The ideological component is clear, for example, in terms of non-intervention, which has been most evident in the cases of Libya and Syria. The Algerians have held this principle since independence and it derives in part from its colonial experience and its early struggles with its neighbours. When Algerian leaders say they oppose no-fly zones and humanitarian corridors, back ‘dialogue’ or some other measure short of humanitarian intervention in a specific conflict it is not only from cynicism and a desire to support other authoritarian governments. For Algeria’s elderly leaders, this is often a red line, a matter of principle: humanitarian intervention is perceived as a pretext for western policies in third countries. A country whose leadership comes from a colonial experience and domestic background rife with paranoia and manoeuvring, the prospect of outsiders taking sides in another country’s internal conflict betrays the entire idea of national self-determination. For a man like Abdelaziz Bouteflika, a veteran of the war of independence and a figure in the Third Worldist camp during the Cold War, self-determination and non-intervention are inextricably linked; there is not a contradiction in external support for armed resistance to foreign occupation, though external support for armed or other resistance to an oppressive regime in a sovereign state is a direct affront to the ability of a people to determine its own direction. Thus Bouteflika has thus spent much time, both as foreign minister under Boumediene, and as president seeking to use African Union institutions to mediate disputes in Mali and Eritrea; the Malian case is an example where Algeria’s role came from a direct interest in preventing a conflict in a neighbouring country from spreading into its own territory by seeking to uphold colonial borders, the Eritrean one shows that the Algerians are not above pragmatism in their interpretation of the he who has keeps principle among African states so long as border are changed consensually and without external interference. Algerian opposition to the NATO intervention in Libya and to American, French and Qatari efforts to increase international involvement in Syria on humanitarian grounds proceed from similar, legalistic views of international politics that are strongly held by Algeria’s diplomatic and political leadership.
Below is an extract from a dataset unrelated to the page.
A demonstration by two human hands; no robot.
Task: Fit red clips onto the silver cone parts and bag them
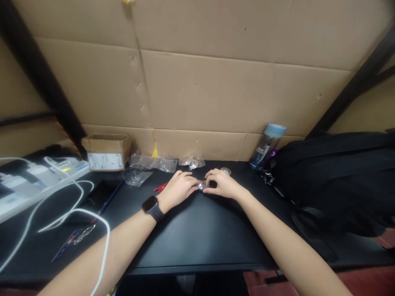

One important consideration in all this is Algeria’s decade-long Civil War. The internal war is not yet over; low level violence and relatively sophisticated assaults on military targets continue into 2012. While Algeria’s political situation has stabilised in general, one of the features of the current regime is that it is managerial and pragmatic in addressing social and political violence; despite favourable energy prices and copious revenues, rent is distributed strategically so as to contain frustrations and grievances rather than to eliminate or resolve them. This is partly the result of the manner in which the Civil War was dealt with and in part the result of the country’s longterm political culture. This attitude is also projected onto its relationships with its neighbours — especially Morocco and the Western Sahara question and Mali.
The substantial, academic studies on Algerian foreign policy tend to be dissertations more often than books or lengthy journal articles. Discreet studies of its relationships with the other Maghreb states, France, the United States and so on dominate the field. In the late 1970s and early 1980s English-language edited volumes sometimes-included chapters on Algerian foreign policy, especially as it related to the Cold War superpowers and North African regionalism. Algerian foreign policy is usually not analysed in ‘global’ terms, even in the most comprehensive studies. French books on the Boumediene foreign policy have occasionally made an attempt at this but a round history of Algeria’s foreign relations and its place in the international system on these terms. Much of what has been produced is quite good on the grounds it covers, especially in the academic field, being written largely by specialists or those with a more or less intimate grasp of the situation.